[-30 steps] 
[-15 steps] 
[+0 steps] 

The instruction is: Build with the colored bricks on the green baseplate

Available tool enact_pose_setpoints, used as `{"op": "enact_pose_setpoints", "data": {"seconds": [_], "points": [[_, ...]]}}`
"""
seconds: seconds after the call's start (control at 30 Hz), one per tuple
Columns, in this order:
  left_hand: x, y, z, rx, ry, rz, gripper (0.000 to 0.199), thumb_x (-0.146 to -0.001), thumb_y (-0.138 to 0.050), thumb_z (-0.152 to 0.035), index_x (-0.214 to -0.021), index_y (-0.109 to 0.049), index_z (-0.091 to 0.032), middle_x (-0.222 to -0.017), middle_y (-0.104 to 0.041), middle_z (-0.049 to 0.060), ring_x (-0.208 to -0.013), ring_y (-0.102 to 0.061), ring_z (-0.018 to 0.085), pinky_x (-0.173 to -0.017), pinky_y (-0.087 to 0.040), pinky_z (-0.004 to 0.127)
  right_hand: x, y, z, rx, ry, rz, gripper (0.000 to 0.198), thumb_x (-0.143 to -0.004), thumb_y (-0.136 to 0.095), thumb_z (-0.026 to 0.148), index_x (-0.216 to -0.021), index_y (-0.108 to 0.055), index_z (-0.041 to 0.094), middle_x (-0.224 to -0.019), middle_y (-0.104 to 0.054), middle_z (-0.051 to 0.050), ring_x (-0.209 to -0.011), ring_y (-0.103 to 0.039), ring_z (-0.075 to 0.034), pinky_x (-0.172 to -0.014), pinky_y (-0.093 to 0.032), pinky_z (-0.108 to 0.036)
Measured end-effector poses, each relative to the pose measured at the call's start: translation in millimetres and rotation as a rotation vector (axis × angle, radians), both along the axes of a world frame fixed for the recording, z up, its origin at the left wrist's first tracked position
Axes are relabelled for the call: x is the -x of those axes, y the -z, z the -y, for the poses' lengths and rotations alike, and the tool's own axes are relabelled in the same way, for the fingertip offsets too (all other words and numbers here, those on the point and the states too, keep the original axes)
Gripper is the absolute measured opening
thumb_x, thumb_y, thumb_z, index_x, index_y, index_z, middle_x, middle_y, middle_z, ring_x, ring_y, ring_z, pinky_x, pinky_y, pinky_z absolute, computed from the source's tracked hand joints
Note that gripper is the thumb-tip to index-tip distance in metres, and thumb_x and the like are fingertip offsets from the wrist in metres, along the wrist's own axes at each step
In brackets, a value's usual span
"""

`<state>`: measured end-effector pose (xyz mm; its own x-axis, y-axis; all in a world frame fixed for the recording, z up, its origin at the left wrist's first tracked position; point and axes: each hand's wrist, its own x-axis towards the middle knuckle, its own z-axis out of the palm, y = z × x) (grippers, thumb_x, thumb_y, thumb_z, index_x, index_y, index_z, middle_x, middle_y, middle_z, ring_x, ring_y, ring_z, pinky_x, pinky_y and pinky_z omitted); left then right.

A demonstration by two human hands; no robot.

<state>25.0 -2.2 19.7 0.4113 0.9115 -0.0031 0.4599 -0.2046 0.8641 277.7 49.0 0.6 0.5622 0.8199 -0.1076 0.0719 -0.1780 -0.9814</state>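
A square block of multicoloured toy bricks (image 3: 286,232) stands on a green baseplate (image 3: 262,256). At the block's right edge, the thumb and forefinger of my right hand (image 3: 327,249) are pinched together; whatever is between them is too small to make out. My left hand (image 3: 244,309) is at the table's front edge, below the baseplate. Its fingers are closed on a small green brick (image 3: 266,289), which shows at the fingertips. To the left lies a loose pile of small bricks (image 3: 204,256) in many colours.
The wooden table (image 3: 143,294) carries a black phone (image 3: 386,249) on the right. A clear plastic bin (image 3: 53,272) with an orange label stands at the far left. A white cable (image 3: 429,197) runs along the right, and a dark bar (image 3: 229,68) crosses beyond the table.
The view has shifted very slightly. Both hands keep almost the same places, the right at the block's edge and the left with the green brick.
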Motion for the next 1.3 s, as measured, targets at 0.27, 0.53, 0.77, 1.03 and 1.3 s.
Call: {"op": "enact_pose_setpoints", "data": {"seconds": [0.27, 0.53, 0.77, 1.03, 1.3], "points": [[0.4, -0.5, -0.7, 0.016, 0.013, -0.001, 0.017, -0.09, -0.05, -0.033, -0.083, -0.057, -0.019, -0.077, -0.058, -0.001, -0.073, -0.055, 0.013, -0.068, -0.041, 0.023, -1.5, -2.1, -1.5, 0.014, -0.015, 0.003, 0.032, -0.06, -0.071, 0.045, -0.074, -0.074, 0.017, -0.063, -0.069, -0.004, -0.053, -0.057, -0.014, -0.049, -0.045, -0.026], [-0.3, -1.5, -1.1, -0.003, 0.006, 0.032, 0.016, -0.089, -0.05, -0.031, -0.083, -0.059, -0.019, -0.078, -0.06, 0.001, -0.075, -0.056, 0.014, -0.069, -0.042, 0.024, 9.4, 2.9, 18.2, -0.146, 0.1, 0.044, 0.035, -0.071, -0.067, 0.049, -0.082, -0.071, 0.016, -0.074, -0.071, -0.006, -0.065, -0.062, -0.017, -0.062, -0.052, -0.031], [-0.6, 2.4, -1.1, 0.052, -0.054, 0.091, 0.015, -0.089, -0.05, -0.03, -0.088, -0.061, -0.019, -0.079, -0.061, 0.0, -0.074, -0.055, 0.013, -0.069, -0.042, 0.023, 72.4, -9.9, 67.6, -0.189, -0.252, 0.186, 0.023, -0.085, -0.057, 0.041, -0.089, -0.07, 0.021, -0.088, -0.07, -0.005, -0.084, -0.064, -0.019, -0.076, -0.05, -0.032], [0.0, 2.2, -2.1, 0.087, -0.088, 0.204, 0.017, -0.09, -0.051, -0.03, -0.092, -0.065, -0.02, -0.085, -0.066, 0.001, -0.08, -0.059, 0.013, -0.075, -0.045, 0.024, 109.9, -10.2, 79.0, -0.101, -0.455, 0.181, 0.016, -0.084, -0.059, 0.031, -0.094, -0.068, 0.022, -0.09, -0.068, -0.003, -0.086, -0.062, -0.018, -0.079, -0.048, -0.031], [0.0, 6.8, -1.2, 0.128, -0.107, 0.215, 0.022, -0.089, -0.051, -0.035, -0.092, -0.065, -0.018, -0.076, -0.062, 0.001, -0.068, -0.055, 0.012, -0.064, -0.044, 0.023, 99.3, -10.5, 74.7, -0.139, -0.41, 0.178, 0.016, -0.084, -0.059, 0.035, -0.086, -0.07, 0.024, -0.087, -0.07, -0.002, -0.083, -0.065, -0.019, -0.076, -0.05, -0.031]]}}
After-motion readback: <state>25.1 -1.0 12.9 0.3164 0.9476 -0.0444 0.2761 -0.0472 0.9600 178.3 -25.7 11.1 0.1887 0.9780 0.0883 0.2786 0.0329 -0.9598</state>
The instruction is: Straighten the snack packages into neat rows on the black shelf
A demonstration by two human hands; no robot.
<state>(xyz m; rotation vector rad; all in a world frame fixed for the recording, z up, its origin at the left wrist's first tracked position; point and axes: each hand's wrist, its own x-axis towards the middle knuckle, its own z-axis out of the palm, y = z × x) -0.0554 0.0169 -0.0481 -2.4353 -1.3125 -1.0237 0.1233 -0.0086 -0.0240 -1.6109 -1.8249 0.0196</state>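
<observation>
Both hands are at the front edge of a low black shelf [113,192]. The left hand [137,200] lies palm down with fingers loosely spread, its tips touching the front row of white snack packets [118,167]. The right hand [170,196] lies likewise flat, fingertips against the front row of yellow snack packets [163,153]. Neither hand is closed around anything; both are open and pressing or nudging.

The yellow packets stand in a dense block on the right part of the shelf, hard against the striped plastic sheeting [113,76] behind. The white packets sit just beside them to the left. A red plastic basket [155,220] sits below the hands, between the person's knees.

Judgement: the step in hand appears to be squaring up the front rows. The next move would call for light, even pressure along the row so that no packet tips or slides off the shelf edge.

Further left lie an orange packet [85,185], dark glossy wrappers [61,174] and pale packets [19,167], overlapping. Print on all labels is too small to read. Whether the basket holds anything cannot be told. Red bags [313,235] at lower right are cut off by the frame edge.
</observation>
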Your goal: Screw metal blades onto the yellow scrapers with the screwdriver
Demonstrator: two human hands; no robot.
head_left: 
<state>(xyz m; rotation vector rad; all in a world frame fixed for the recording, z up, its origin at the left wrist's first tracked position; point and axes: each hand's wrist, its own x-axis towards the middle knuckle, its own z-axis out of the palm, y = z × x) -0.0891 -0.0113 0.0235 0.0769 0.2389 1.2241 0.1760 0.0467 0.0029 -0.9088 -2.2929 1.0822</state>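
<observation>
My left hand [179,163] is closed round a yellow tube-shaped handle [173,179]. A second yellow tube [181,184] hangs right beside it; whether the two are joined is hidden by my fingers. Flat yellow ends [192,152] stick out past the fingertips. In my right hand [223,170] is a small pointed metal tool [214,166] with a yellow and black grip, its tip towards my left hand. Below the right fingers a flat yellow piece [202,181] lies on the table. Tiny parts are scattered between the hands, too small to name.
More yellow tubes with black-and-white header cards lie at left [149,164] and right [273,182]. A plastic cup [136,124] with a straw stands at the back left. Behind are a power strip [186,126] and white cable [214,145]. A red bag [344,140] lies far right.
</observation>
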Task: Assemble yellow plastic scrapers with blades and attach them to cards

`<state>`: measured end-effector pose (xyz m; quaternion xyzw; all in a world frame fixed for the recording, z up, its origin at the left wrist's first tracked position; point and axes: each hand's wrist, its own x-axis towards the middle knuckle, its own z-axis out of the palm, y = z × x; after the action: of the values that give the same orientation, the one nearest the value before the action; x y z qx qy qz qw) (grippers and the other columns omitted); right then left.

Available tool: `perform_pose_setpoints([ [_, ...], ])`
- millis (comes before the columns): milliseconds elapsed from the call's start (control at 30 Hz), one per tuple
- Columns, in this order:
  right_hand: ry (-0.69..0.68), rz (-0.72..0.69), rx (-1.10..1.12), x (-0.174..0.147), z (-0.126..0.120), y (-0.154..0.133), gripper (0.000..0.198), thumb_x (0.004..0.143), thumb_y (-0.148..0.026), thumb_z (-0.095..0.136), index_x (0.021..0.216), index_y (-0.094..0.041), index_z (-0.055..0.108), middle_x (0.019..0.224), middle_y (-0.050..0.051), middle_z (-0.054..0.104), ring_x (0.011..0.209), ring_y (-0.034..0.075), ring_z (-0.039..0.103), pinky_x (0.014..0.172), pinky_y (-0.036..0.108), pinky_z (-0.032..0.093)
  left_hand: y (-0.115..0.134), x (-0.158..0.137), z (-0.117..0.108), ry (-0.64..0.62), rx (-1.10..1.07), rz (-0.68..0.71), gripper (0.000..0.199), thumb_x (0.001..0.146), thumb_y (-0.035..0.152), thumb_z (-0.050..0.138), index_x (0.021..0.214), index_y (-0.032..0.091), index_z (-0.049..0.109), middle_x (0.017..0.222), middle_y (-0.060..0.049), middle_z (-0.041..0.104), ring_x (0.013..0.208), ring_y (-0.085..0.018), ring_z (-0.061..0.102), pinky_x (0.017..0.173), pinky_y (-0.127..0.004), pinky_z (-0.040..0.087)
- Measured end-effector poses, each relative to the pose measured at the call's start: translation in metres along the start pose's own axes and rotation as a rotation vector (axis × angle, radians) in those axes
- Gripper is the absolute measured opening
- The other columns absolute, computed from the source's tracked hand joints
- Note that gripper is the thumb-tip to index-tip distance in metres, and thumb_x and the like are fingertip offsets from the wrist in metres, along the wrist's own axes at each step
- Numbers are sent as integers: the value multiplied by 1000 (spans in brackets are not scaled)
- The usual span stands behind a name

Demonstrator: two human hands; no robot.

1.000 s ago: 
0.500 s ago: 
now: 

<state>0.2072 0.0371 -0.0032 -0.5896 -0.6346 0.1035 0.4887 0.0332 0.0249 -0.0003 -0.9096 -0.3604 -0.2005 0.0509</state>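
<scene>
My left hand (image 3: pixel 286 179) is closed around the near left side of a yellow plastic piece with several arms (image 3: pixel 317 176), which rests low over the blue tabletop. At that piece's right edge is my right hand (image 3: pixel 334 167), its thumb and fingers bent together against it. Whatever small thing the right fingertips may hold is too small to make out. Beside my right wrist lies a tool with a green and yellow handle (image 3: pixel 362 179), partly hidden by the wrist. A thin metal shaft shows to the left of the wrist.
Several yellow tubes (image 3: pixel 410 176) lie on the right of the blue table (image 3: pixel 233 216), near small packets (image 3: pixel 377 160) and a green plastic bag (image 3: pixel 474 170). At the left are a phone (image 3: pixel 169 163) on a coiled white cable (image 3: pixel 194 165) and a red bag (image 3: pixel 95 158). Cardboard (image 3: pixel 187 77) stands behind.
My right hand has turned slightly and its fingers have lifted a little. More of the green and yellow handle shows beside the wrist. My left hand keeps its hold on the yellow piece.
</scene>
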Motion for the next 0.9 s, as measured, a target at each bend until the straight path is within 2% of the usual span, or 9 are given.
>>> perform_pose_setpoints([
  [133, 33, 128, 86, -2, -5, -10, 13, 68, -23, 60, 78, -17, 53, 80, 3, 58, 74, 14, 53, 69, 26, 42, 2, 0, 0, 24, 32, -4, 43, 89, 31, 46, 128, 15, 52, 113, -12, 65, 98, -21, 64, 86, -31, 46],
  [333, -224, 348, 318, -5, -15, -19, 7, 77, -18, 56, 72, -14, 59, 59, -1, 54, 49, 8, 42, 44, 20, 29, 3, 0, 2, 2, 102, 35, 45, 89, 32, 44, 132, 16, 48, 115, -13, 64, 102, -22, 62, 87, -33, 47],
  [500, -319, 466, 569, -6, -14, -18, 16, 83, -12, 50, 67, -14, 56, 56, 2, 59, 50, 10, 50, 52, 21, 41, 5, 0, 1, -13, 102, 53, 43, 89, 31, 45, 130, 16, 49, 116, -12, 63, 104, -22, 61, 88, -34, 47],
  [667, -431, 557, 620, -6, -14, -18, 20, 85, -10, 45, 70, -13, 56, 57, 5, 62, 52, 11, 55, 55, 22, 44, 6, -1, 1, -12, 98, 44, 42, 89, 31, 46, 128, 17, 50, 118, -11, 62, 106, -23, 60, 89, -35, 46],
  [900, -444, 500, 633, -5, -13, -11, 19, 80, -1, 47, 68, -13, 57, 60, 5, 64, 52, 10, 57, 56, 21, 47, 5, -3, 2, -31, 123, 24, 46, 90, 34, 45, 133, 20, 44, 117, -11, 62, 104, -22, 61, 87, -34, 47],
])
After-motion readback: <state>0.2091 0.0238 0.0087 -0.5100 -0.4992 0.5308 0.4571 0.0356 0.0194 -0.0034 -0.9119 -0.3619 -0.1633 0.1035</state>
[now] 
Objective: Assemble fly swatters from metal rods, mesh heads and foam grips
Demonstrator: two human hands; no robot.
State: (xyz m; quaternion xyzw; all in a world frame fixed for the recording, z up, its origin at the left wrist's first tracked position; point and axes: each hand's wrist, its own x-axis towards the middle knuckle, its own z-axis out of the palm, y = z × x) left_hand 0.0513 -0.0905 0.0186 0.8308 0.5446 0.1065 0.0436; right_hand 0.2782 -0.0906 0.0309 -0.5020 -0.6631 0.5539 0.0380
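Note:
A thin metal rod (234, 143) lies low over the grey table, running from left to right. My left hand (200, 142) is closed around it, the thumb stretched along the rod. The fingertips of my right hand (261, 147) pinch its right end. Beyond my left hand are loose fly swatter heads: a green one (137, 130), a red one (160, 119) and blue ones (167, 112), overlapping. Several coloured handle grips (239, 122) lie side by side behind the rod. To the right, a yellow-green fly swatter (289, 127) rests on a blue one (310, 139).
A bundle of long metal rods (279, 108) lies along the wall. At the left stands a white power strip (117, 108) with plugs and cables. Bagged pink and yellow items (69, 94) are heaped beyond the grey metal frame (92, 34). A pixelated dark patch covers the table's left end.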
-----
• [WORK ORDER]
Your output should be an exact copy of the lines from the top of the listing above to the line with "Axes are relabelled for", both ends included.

• [TASK RESULT]
[-30 steps] 
[-15 steps] 
[+0 steps] 

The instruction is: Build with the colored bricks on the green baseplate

Available tool enact_pose_setpoints, used as `{"op": "enact_pose_setpoints", "data": {"seconds": [_], "points": [[_, ...]]}}`
"""
seconds: seconds after the call's start (control at 30 Hz), one per tuple
Columns, in this order:
  left_hand: x, y, z, rx, ry, rz, gripper (0.000 to 0.199), thumb_x (-0.146 to -0.001), thumb_y (-0.138 to 0.050), thumb_z (-0.152 to 0.035), index_x (-0.214 to -0.021), index_y (-0.109 to 0.049), index_z (-0.091 to 0.032), middle_x (-0.222 to -0.017), middle_y (-0.104 to 0.041), middle_z (-0.049 to 0.060), ring_x (-0.208 to -0.013), ring_y (-0.102 to 0.061), ring_z (-0.018 to 0.085), pinky_x (-0.173 to -0.017), pinky_y (-0.087 to 0.040), pinky_z (-0.004 to 0.127)
  right_hand: x, y, z, rx, ry, rz, gripper (0.000 to 0.198), thumb_x (-0.143 to -0.004), thumb_y (-0.136 to 0.095), thumb_z (-0.026 to 0.148), index_x (-0.216 to -0.021), index_y (-0.108 to 0.055), index_z (-0.041 to 0.094), middle_x (-0.224 to -0.019), middle_y (-0.104 to 0.054), middle_z (-0.051 to 0.050), ring_x (-0.209 to -0.011), ring_y (-0.103 to 0.039), ring_z (-0.075 to 0.034), pinky_x (-0.172 to -0.014), pinky_y (-0.093 to 0.032), pinky_z (-0.108 to 0.036)
Measured end-effector poses, each relative to the pose measured at the call's start: translation in millimetres and rotation as a rotation vector (axis × angle, radians), both along the axes of a world frame fixed for the recording, z up, its origin at the left wrist's first tracked position
Axes are relabelled for the call: x is the -x of those axes, y the -z, z the -y, for the poses' lengths and rotations alike, and the tool's own axes are relabelled in the same way, for the fingertip offsets too (all other words and numbers here, those on the point and the states too, keep the original axes)

That concludes the answer to this exercise.